ACTION ITEM:
Search the entries below for the word "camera" and copy each line that has it.

LISTED ENTRIES:

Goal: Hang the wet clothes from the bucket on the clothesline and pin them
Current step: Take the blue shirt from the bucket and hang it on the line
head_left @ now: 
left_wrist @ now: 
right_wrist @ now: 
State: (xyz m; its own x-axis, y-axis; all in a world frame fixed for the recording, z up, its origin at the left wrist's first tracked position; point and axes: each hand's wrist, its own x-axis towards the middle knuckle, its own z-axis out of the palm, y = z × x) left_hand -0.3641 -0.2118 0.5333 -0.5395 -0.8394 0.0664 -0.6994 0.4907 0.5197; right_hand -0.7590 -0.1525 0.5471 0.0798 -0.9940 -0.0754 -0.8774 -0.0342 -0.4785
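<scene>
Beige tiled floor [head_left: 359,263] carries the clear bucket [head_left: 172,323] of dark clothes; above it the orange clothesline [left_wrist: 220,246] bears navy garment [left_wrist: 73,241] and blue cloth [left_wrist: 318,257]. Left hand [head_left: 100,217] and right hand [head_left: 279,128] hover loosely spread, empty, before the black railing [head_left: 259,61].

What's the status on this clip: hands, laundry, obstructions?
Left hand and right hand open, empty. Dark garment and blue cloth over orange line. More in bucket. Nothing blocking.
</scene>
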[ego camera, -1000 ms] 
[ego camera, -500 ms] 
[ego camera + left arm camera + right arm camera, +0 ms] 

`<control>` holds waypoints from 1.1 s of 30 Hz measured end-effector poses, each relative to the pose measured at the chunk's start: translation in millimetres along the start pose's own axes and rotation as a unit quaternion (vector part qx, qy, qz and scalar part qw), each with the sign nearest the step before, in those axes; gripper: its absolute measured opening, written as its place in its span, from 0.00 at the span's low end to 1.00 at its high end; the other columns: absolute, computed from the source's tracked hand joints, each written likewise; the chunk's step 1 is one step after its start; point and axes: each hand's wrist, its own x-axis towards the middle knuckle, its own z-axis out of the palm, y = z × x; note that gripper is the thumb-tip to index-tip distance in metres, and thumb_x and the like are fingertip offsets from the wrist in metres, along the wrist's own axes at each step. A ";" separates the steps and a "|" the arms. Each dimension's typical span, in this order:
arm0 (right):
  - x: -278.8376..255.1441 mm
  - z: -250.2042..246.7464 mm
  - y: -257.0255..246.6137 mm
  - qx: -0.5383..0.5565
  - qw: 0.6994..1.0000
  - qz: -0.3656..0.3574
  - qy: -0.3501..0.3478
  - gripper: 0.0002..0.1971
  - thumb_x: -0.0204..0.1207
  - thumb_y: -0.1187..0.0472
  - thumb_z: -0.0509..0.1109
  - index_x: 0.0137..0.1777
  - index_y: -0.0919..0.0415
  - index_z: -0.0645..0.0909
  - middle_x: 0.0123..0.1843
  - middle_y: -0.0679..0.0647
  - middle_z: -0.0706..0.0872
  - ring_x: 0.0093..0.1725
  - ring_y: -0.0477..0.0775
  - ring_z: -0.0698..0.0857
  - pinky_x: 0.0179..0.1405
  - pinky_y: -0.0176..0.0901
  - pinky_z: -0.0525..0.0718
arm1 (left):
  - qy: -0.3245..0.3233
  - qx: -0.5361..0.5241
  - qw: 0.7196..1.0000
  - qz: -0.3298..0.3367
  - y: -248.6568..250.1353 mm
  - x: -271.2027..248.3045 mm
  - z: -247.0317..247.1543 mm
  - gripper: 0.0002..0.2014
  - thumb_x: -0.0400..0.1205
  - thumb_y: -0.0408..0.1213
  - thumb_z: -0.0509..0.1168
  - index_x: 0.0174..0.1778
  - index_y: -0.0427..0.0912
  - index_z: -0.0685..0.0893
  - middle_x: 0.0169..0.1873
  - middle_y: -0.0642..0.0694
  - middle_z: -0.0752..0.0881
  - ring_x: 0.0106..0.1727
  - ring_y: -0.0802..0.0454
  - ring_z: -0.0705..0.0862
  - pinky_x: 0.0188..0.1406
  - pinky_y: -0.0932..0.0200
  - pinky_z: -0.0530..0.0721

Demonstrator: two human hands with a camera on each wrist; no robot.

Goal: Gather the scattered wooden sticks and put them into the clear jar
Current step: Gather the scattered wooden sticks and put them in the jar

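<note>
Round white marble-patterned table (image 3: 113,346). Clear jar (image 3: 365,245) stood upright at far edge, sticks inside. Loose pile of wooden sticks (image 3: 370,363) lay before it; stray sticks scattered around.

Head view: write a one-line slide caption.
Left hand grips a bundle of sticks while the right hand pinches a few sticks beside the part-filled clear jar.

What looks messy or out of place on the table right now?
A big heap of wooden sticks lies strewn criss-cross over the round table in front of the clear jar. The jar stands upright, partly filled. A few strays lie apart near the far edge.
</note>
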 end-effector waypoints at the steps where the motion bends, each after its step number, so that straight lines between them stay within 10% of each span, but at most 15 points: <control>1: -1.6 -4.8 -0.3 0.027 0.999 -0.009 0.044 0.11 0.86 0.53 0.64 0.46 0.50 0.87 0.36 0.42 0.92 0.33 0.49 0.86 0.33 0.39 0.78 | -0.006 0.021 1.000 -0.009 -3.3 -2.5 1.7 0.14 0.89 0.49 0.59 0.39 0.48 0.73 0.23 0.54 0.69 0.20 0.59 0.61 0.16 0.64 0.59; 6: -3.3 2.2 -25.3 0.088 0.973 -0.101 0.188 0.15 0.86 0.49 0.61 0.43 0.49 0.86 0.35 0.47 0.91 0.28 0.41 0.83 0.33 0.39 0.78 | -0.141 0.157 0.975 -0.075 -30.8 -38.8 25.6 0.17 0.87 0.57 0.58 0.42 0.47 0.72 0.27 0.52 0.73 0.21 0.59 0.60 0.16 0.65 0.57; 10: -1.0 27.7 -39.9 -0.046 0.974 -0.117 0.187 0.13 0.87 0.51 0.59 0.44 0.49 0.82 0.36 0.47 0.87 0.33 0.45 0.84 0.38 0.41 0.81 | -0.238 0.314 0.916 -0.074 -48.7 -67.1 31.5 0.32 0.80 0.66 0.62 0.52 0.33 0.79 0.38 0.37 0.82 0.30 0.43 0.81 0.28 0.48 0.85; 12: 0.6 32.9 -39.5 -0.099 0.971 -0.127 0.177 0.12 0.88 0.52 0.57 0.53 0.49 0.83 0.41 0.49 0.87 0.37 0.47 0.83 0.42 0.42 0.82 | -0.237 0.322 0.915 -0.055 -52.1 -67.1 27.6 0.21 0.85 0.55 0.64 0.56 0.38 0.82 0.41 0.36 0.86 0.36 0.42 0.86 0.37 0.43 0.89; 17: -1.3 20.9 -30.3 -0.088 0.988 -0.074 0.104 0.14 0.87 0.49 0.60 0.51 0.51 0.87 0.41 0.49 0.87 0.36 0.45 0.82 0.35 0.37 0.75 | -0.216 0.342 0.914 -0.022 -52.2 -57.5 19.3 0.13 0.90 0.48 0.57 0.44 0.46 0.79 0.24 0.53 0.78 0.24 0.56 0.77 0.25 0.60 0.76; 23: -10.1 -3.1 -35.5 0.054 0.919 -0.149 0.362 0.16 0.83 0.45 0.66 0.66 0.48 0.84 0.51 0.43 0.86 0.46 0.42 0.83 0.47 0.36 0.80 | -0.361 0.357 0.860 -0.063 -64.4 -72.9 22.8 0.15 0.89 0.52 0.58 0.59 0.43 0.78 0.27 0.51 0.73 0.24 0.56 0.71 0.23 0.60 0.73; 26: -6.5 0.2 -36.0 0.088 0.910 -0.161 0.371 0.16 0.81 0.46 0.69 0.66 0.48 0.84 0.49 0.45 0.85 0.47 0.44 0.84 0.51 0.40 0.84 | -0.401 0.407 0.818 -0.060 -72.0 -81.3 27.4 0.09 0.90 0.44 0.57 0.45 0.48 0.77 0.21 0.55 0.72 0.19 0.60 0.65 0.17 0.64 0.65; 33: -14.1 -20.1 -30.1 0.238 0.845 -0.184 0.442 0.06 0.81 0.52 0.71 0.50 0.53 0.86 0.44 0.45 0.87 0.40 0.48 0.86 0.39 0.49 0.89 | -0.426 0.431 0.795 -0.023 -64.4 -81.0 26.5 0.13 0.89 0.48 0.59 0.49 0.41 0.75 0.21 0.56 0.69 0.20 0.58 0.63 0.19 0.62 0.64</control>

TASK ANSWER:
[ego camera, -1000 ms] 
[ego camera, -500 ms] 
[ego camera + left arm camera + right arm camera, +0 ms] 
Demonstrator: two human hands with a camera on each wrist; no robot.

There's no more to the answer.